L’activité des centres de soin explose et le nombre d’animaux accueillis augmente chaque année. L’expansion de l’urbanisation amène les particuliers à côtoyer plus régulièrement la faune sauvage et les activités anthropiques ont un lourd impact. Mais le grand public est également plus sensibilisé aux secours des animaux en détresse : tout ce qui est capturable est attrapé, parfois à tort ! De nombreux centres de soin sont à présent dotés de médiateurs qui répondent au téléphone pour guider les particuliers sur la conduite à tenir.

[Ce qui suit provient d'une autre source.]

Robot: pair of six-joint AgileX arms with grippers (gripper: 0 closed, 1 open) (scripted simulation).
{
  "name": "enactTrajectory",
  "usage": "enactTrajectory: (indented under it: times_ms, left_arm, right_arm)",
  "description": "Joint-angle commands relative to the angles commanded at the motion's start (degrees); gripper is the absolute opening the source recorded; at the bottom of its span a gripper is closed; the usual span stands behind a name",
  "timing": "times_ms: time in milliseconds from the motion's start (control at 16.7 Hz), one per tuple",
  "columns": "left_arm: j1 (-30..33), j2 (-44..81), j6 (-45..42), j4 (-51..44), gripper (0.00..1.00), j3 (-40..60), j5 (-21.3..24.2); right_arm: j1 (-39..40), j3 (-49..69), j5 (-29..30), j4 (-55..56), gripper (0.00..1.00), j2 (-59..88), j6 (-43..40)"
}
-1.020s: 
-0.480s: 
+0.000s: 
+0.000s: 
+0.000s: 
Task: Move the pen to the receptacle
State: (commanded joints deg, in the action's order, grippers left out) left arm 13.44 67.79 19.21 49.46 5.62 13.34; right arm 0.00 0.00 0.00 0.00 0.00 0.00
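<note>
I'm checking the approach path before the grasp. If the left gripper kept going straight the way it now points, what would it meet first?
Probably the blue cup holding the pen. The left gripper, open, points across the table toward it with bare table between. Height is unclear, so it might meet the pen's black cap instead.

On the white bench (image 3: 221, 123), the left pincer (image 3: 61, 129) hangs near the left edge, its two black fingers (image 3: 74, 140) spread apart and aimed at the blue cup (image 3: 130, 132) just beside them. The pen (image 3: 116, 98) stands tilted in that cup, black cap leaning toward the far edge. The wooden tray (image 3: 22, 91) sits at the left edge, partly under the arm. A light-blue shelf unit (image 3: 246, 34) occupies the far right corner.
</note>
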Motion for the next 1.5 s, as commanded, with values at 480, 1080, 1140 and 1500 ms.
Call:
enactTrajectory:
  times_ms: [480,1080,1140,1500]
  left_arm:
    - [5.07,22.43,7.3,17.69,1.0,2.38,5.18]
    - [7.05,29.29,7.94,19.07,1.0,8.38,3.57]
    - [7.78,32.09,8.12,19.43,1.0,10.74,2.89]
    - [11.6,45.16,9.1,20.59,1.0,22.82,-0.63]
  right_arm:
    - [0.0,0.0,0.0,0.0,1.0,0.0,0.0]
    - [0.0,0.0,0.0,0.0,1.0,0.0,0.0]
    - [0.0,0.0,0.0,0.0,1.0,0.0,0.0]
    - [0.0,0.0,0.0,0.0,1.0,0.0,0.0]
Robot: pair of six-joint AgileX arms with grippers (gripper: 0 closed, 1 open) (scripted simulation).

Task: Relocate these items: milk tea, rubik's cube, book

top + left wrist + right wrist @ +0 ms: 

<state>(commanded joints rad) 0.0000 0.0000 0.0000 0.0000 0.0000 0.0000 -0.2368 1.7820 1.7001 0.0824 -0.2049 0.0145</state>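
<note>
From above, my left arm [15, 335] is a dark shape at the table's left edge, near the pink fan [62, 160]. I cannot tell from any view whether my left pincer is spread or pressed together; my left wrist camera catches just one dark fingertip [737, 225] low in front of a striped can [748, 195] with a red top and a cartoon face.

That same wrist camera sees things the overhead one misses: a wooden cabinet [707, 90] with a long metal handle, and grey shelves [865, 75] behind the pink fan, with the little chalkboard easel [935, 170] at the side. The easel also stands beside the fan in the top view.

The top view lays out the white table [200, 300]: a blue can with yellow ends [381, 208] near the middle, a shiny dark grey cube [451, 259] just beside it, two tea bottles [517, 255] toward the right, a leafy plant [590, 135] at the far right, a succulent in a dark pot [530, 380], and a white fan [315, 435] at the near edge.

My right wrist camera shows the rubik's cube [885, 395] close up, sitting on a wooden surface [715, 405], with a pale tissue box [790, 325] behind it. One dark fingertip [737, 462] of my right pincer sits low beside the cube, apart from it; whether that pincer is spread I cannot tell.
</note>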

Le vétérinaire a donc tout intérêt à se former car lui aussi est de plus en plus sollicité pour la prise en charge de la faune sauvage en détresse.
Je souhaite agir en faveur des animaux sauvages : les pistes à explorer
- Contacter le réseau Vigie Vet Faune : e-mail, gtv.bretagne@orange.fr">gtv.bretagne@orange.fr
- Lire le Guide de soins faune sauvage édité par l’Ordre des vétérinaires : bit.ly/3ZMQ4id
- S’inscrire à la formation continue « Traumatologie aviaire » (prochaine session en février 2026) ou au diplôme interécoles (DIE) Santé de la faune sauvage libre (inscription avant le 30 juin 2025 sur bit.ly/45HTs1H) portés par Oniris ou contacter le centre de soin proche de votre clinique et définir avec lui les modalités de collaboration.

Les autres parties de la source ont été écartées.